Anighoro Andrew, Bajorath Jürgen
Department of Life Science Informatics, B-IT, LIMES Program Unit Chemical Biology and Medicinal Chemistry, Rheinische Friedrich-Wilhelms-Universität, Dahlmannstr. 2, 53113, Bonn, Germany.
J Comput Aided Mol Des. 2016 Jun;30(6):447-56. doi: 10.1007/s10822-016-9918-z. Epub 2016 Jun 22.
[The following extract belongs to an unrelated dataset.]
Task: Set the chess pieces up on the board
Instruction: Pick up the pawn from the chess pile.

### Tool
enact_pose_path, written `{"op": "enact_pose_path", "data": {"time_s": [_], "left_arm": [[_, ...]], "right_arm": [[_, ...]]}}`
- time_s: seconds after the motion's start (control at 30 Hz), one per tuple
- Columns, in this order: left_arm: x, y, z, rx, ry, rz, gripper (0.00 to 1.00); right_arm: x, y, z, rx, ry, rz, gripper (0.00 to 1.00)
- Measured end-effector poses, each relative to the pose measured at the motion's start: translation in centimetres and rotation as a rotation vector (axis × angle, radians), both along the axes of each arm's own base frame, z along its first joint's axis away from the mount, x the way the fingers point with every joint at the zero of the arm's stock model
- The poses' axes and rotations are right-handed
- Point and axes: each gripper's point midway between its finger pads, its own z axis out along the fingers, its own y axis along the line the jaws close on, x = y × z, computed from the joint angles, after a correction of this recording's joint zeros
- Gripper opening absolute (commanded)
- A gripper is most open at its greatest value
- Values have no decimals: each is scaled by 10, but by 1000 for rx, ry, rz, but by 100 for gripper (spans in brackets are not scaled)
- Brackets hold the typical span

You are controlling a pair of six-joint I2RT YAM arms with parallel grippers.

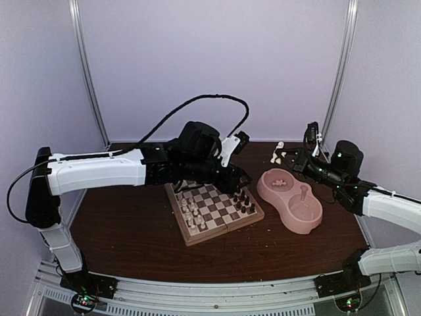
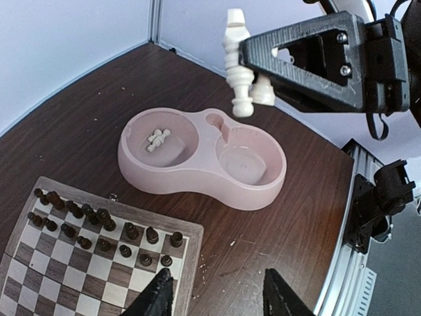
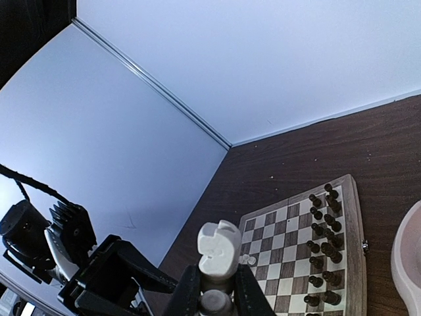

We report an investigation designed to explore alternative approaches for ranking of docking poses in the search for antagonists of the adenosine A2A receptor, an attractive target for structure-based virtual screening. Calculation of 3D similarity of docking poses to crystallographic ligand(s) as well as similarity of receptor-ligand interaction patterns was consistently superior to conventional scoring functions for prioritizing antagonists over decoys. Moreover, the use of crystallographic antagonists and agonists, a core fragment of an antagonist, and a model of an agonist placed into the binding site of an antagonist-bound form of the receptor resulted in a significant early enrichment of antagonists in compound rankings. Taken together, these findings showed that the use of binding modes of agonists and/or antagonists, even if they were only approximate, for similarity assessment of docking poses or comparison of interaction patterns increased the odds of identifying new active compounds over conventional scoring.
我们报告了一项研究,旨在探索在寻找腺苷A2A受体拮抗剂(基于结构的虚拟筛选的一个有吸引力的靶点)时对接姿势排序的替代方法。对接姿势与晶体学配体的三维相似性计算以及受体-配体相互作用模式的相似性计算,在区分拮抗剂和诱饵方面始终优于传统评分函数。此外,使用晶体学拮抗剂和激动剂、拮抗剂的核心片段以及置于受体拮抗剂结合形式结合位点的激动剂模型,导致在化合物排名中拮抗剂显著早期富集。综上所述,这些发现表明,使用激动剂和/或拮抗剂的结合模式(即使只是近似的)进行对接姿势的相似性评估或相互作用模式的比较,相比于传统评分,增加了识别新活性化合物的几率。